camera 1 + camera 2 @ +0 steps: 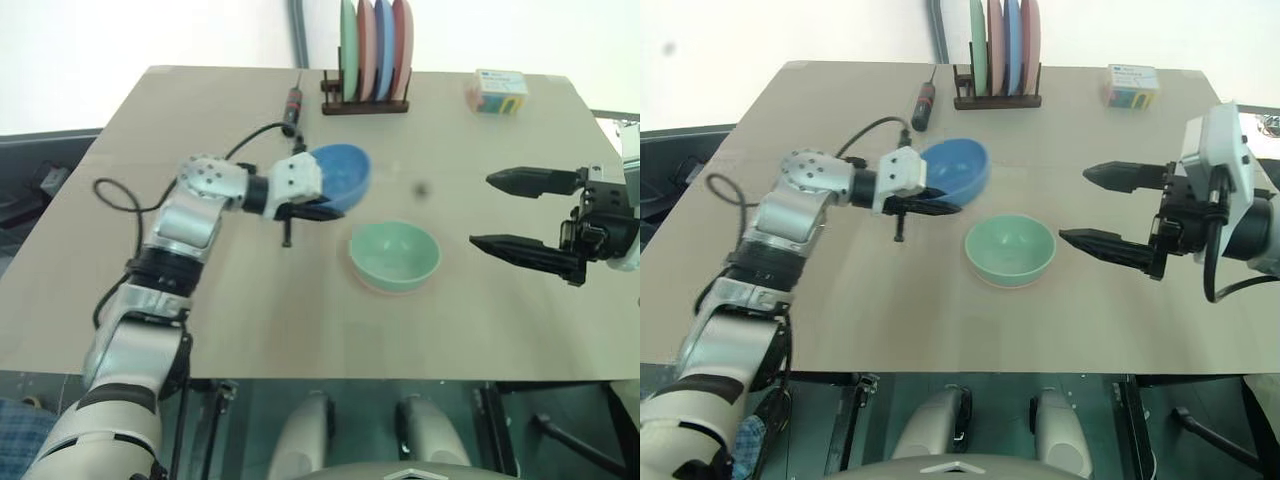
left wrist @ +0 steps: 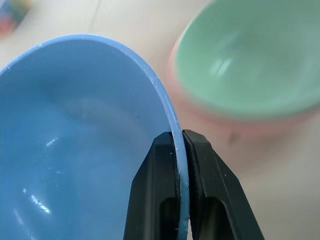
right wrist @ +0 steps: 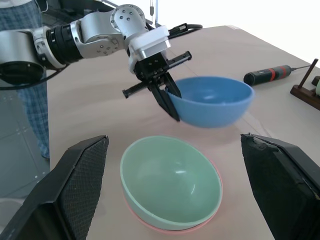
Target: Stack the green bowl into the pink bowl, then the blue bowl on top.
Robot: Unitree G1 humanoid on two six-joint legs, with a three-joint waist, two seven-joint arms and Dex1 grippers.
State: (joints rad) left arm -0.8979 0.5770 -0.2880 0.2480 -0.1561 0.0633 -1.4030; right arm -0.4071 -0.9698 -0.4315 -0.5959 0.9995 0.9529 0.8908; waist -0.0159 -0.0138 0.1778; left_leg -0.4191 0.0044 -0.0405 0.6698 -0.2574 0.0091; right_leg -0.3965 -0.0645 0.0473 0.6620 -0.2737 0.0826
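From the left eye view, the left gripper (image 1: 318, 210) is clamped on the near rim of the blue bowl (image 1: 345, 172), which hangs tilted above the table (image 1: 200, 300), just behind and to the left of the green bowl (image 1: 394, 254). The green bowl sits nested in the pink bowl (image 1: 400, 288), of which only a thin salmon edge peeks out beneath it. The right gripper (image 1: 515, 211) hovers to the right of the stack with its two black fingers spread wide, holding nothing. At the far edge of the table a wooden rack (image 1: 365, 104) holds upright plates (image 1: 375, 45), a screwdriver (image 1: 294, 102) lies to its left, and a small box (image 1: 498, 91) rests to its right. The right eye view gives the same layout: the blue bowl raised and apart from the stack, the right gripper's fingers level and gaping beside the green bowl. In the left wrist view, the two black fingers (image 2: 150, 195) are pressed together on the thin blue rim, one inside the bowl and one outside, with the green bowl and the pink edge under it just past the blue one. In the right wrist view, the right gripper's fingers (image 3: 75, 190) stand far apart on either side of the stacked green and pink bowls, and beyond them the left gripper pinches the blue bowl's rim, with the bowl clear of the table and the screwdriver lying farther off.
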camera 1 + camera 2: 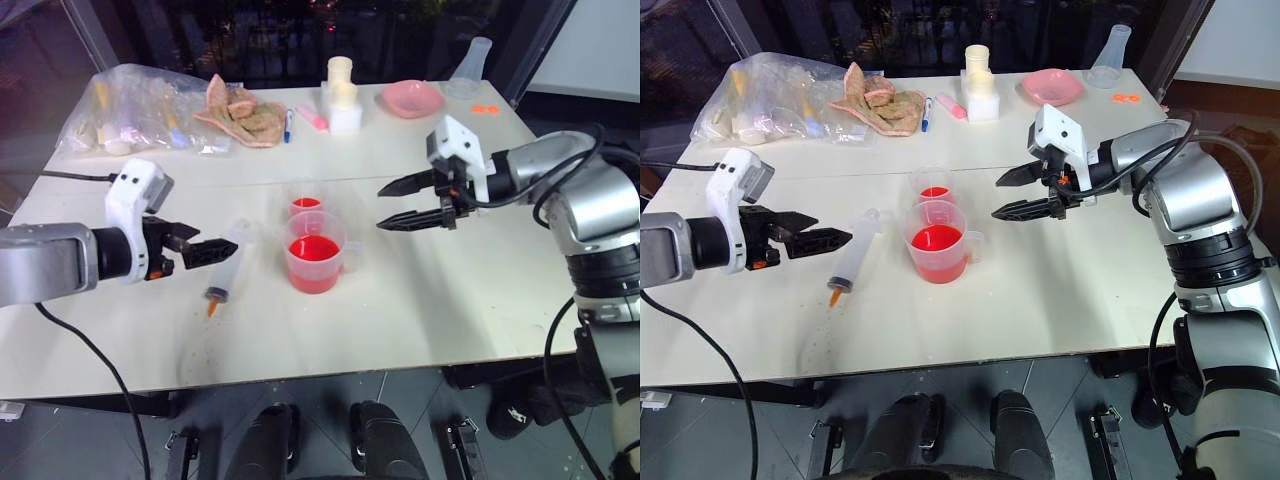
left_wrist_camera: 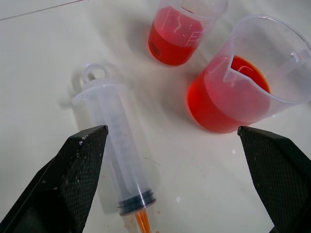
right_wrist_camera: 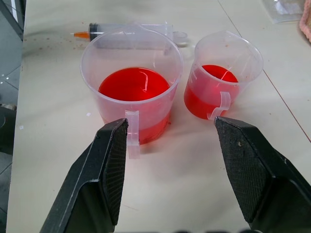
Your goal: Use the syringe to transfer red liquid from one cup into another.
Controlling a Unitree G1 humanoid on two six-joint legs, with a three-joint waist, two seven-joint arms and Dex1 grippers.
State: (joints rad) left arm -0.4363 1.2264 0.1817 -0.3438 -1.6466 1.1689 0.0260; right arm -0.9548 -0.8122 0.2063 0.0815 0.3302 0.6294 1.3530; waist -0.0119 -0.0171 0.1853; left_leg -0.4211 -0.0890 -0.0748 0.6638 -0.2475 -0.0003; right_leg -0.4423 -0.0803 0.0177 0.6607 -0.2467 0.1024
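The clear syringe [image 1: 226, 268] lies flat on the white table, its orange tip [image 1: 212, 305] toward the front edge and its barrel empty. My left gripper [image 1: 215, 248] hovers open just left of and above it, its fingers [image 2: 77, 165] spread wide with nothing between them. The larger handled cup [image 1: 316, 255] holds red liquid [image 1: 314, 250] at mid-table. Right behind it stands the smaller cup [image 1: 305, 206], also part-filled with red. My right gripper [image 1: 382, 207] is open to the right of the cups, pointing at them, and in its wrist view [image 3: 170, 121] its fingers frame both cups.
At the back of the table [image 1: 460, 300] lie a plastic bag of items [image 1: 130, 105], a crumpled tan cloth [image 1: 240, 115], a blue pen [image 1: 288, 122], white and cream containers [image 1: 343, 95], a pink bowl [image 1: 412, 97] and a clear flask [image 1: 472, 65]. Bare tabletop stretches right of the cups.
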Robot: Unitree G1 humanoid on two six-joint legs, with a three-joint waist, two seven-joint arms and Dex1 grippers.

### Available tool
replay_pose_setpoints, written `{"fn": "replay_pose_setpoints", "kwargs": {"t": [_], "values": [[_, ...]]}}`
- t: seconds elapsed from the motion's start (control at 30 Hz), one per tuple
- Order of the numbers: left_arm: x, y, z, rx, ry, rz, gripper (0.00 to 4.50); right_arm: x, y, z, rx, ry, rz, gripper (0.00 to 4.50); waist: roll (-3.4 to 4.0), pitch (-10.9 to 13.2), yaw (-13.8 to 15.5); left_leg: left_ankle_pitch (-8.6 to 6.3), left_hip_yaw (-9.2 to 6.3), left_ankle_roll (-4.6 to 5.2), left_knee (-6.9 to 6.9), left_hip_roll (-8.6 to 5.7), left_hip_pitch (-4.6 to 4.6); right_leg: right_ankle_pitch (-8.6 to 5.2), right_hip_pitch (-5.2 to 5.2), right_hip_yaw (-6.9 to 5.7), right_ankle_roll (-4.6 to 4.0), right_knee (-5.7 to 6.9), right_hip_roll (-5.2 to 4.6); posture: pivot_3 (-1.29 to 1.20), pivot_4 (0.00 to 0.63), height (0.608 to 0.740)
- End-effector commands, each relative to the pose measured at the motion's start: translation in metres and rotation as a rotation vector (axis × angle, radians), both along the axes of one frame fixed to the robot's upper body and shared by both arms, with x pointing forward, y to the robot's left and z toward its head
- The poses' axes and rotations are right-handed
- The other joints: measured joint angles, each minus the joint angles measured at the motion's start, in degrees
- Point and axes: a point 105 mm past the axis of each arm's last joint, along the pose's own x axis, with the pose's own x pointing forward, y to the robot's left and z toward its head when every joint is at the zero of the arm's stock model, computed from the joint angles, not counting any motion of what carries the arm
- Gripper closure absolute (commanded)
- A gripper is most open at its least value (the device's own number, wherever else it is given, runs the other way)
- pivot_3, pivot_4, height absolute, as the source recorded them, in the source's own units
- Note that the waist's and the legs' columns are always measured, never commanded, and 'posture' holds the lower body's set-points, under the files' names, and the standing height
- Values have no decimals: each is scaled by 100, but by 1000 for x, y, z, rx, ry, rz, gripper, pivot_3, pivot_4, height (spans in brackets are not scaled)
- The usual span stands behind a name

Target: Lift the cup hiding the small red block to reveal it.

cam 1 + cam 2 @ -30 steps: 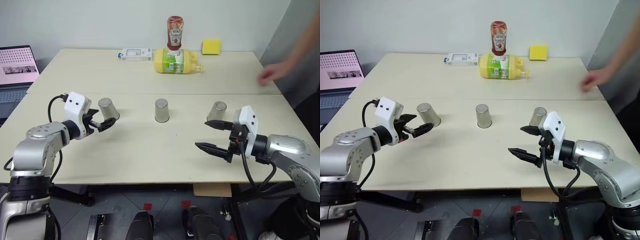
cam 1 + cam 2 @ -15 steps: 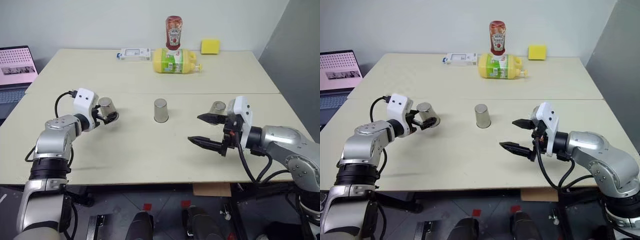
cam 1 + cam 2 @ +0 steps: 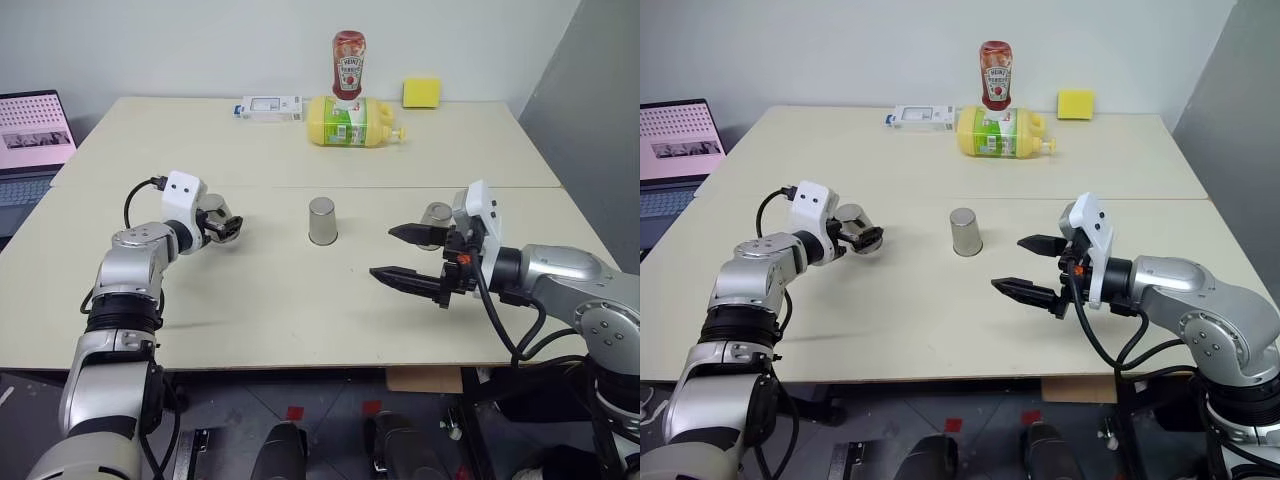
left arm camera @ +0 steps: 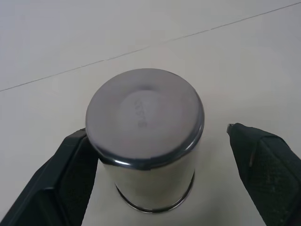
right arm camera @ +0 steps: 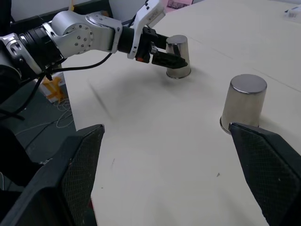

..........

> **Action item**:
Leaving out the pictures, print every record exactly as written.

> **Response area**:
camera 1 + camera 2 @ +0 steps: 
left wrist @ +0 steps: 
right wrist @ +0 steps: 
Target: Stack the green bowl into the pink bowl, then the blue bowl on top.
Robot: Unitree G1 humanoid on two six-joint legs, with a three-joint waist, two seven-joint arms and Dex1 grippers.
State: (joints rad) left arm -0.8979 0.5770 -0.2880 0.2480 -0.1561 0.0633 -1.4030; right arm -0.4071 -0.9698 -0.4315 -0.5959 0.9995 0.9529 0.8908; waist -0.0159 -0.0138 0.1778; left_leg -0.4191 0.0044 -0.0405 0.6698 -0.2574 0.0091; right_leg -0.3965 -0.0645 0.0473 0.6620 -0.2737 0.0826
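From the left eye view, the left gripper (image 1: 318, 210) is clamped on the near rim of the blue bowl (image 1: 345, 172), which hangs tilted above the table (image 1: 200, 300), just behind and to the left of the green bowl (image 1: 394, 254). The green bowl sits nested in the pink bowl (image 1: 400, 288), of which only a thin salmon edge peeks out beneath it. The right gripper (image 1: 515, 211) hovers to the right of the stack with its two black fingers spread wide, holding nothing. At the far edge of the table a wooden rack (image 1: 365, 104) holds upright plates (image 1: 375, 45), a screwdriver (image 1: 294, 102) lies to its left, and a small box (image 1: 498, 91) rests to its right. The right eye view gives the same layout: the blue bowl raised and apart from the stack, the right gripper's fingers level and gaping beside the green bowl. In the left wrist view, the two black fingers (image 2: 150, 195) are pressed together on the thin blue rim, one inside the bowl and one outside, with the green bowl and the pink edge under it just past the blue one. In the right wrist view, the right gripper's fingers (image 3: 75, 190) stand far apart on either side of the stacked green and pink bowls, and beyond them the left gripper pinches the blue bowl's rim, with the bowl clear of the table and the screwdriver lying farther off.
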camera 1 + camera 2: 
left_wrist_camera: 
right_wrist_camera: 
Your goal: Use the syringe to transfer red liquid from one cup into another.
Controlling a Unitree G1 humanoid on two six-joint legs, with a three-joint waist, two seven-joint arms and Dex1 grippers.
State: (joints rad) left arm -0.4363 1.2264 0.1817 -0.3438 -1.6466 1.1689 0.0260; right arm -0.9548 -0.8122 0.2063 0.0815 0.3302 0.6294 1.3530; waist -0.0119 -0.0171 0.1853; left_leg -0.4211 -0.0890 -0.0748 0.6638 -0.2475 -0.0003; right_leg -0.4423 -0.0803 0.0177 0.6607 -0.2467 0.1024
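The clear syringe [image 1: 226, 268] lies flat on the white table, its orange tip [image 1: 212, 305] toward the front edge and its barrel empty. My left gripper [image 1: 215, 248] hovers open just left of and above it, its fingers [image 2: 77, 165] spread wide with nothing between them. The larger handled cup [image 1: 316, 255] holds red liquid [image 1: 314, 250] at mid-table. Right behind it stands the smaller cup [image 1: 305, 206], also part-filled with red. My right gripper [image 1: 382, 207] is open to the right of the cups, pointing at them, and in its wrist view [image 3: 170, 121] its fingers frame both cups.
At the back of the table [image 1: 460, 300] lie a plastic bag of items [image 1: 130, 105], a crumpled tan cloth [image 1: 240, 115], a blue pen [image 1: 288, 122], white and cream containers [image 1: 343, 95], a pink bowl [image 1: 412, 97] and a clear flask [image 1: 472, 65]. Bare tabletop stretches right of the cups.
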Robot: Unitree G1 humanoid on two six-joint legs, with a three-joint waist, two seven-joint arms and Dex1 grippers.

### Available tool
replay_pose_setpoints, written `{"fn": "replay_pose_setpoints", "kwargs": {"t": [_], "values": [[_, ...]]}}`
- t: seconds elapsed from the motion's start (control at 30 Hz), one per tuple
- Order of the numbers: left_arm: x, y, z, rx, ry, rz, gripper (0.00 to 4.50); right_arm: x, y, z, rx, ry, rz, gripper (0.00 to 4.50); waist: roll (-3.4 to 4.0), pitch (-10.9 to 13.2), yaw (-13.8 to 15.5); left_leg: left_ankle_pitch (-8.6 to 6.3), left_hip_yaw (-9.2 to 6.3), left_ankle_roll (-4.6 to 5.2), left_knee (-6.9 to 6.9), left_hip_roll (-8.6 to 5.7), left_hip_pitch (-4.6 to 4.6); right_leg: right_ankle_pitch (-8.6 to 5.2), right_hip_pitch (-5.2 to 5.2), right_hip_yaw (-6.9 to 5.7), right_ankle_roll (-4.6 to 4.0), right_knee (-5.7 to 6.9), right_hip_roll (-5.2 to 4.6); posture: pivot_3 (-1.29 to 1.20), pivot_4 (0.00 to 0.63), height (0.608 to 0.740)
- End-effector commands, each relative to the pose measured at the motion's start: translation in metres and rotation as a rotation vector (axis × angle, radians), both along the axes of one frame fixed to the robot's upper body and shared by both arms, with x pointing forward, y to the robot's left and z toward its head
- The poses' axes and rotations are right-handed
- The other joints: measured joint angles, each minus the joint angles measured at the motion's start, in degrees
- Point and axes: a point 105 mm past the axis of each arm's last joint, along the pose's own x axis, with the pose's own x pointing forward, y to the robot's left and z toward its head when every joint is at the zero of the arm's stock model, computed from the joint angles, not counting any motion of what carries the arm
- Gripper closure absolute (commanded)
- A gripper is most open at its least value (the device's own number, wherever else it is given, runs the other way)
- pivot_3, pivot_4, height absolute, as the source recorded them, in the source's own units
- Note that the waist's and the legs' columns are always measured, never commanded, and 'posture' holds the lower body's set-points, under the files' names, and the standing height
- Values have no decimals: each is scaled by 100, but by 1000 for x, y, z, rx, ry, rz, gripper, pivot_3, pivot_4, height (spans in brackets are not scaled)
- The usual span stands behind a name

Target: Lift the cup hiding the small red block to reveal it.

cam 1 + cam 2 @ -30 steps: 
cam 1 + cam 2 @ -15 steps: 
cam 1 + cam 2 @ +0 steps: 
left arm camera @ +0 steps: 
right arm camera @ +0 steps: 

The required output has now been supplied.